Structural and functional divergence of MutS2 from bacterial MutS1 and eukaryotic MSH4-MSH5 homologs.

MutS homologs, identified in nearly all bacteria and eukaryotes, include the bacterial proteins MutS1 and MutS2 and the eukaryotic MutS homologs 1 to 7, and they often are involved in recognition and repair of mismatched bases and small insertion/deletions, thereby limiting illegitimate recombination and spontaneous mutation. To explore the relationship of MutS2 to other MutS homologs, we examined conserved protein domains. Fundamental differences in structure between MutS2 and other MutS homologs suggest that MutS1 and MutS2 diverged early during evolution, with all eukaryotic homologs arising from a MutS1 ancestor. Data from MutS1 crystal structures, biochemical results from MutS2 analyses, and our phylogenetic studies suggest that MutS2 has functions distinct from other members of the MutS family.
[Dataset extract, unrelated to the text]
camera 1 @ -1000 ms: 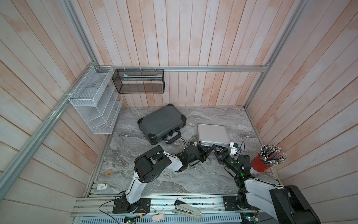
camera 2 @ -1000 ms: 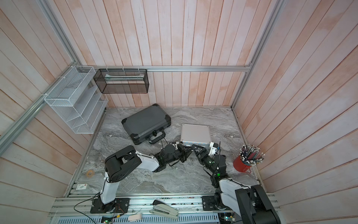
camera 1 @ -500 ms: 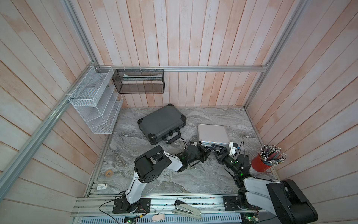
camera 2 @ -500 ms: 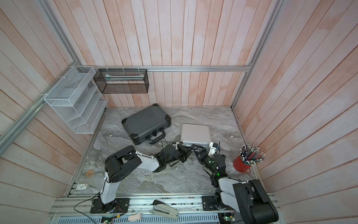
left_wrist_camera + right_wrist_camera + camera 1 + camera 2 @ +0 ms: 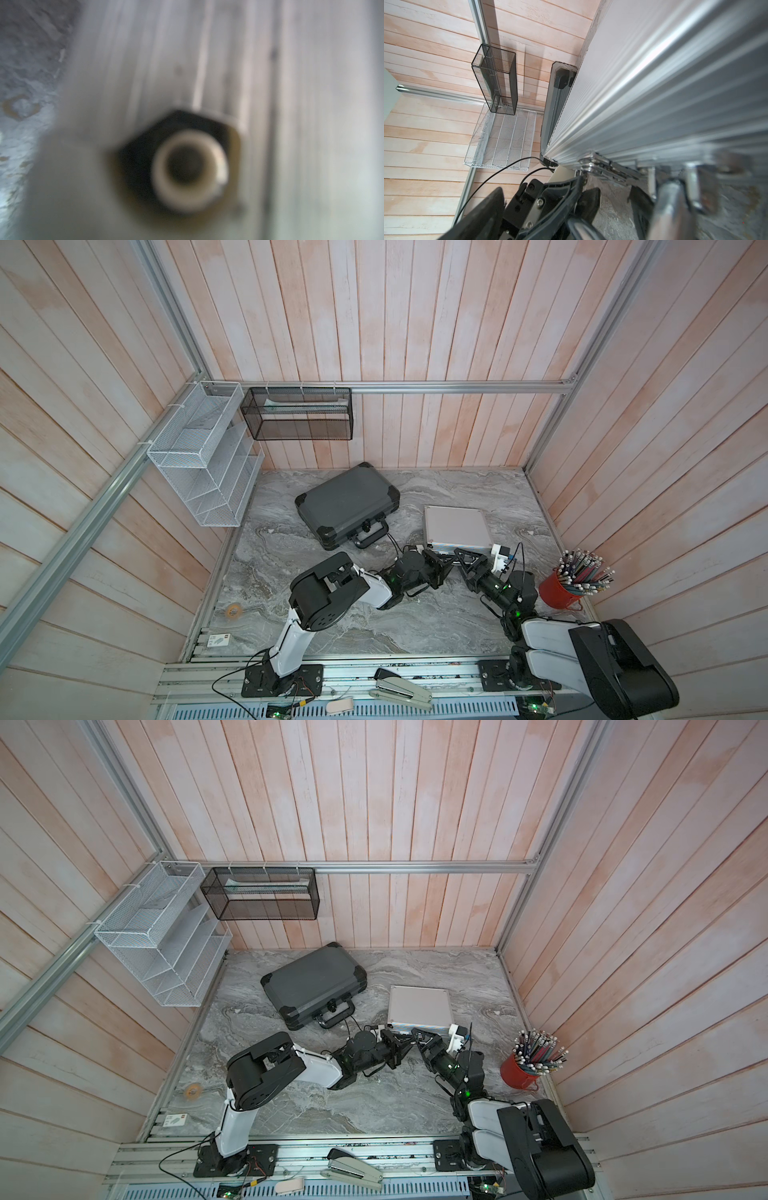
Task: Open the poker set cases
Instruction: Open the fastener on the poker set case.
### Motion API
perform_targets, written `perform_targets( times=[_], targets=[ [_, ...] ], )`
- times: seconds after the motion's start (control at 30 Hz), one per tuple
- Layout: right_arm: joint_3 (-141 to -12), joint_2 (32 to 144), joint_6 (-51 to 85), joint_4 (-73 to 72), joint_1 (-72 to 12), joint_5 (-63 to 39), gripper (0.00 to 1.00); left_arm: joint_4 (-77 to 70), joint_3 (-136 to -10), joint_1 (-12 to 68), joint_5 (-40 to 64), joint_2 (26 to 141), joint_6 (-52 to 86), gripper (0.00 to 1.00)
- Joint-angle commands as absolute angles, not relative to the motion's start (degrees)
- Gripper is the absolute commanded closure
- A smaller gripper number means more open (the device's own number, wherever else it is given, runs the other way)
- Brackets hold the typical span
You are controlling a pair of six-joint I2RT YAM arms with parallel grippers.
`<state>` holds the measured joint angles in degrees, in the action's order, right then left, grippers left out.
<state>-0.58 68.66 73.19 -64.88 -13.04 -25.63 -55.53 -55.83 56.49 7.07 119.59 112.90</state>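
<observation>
Over the near half of the counter point(image 5: 374, 626), both arms reach in and meet at the front wall of the silver case point(image 5: 455, 524). The left gripper point(image 5: 446, 566) is pressed together. The right gripper point(image 5: 464, 559) stands spread beside the latch point(image 5: 602, 166), pinching nothing. That case lies shut, right of centre. Farther back, left of centre, the dark grey case point(image 5: 347, 504) lies shut, its handle point(image 5: 371, 534) facing the near edge.
</observation>
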Motion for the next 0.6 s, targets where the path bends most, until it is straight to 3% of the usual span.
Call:
perform_targets(
  times=[0.0,0.57],
  targets=[
    [-0.9,67.3,73.2,-66.9,-12.9,-26.4,0.05,-65.7,-58.2,56.8,7.0,119.3,114.4,1.00],
    [-0.3,64.4,71.4,-61.6,-12.0,-26.8,0.05,-65.5,-58.2,56.8,6.4,119.6,114.5,1.00]
  ],
)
A mutS2 mutant was constructed in Helicobacter pylori, which lacks mutS1 and mismatch repair genes mutL and mutH. We show that MutS2 plays no role in mismatch or recombinational repair or deletion between direct DNA repeats. In contrast, MutS2 plays a significant role in limiting intergenomic recombination across a range of donor DNA tested. This phenotypic analysis is consistent with the phylogenetic and biochemical data suggesting that MutS1 and MutS2 have divergent functions.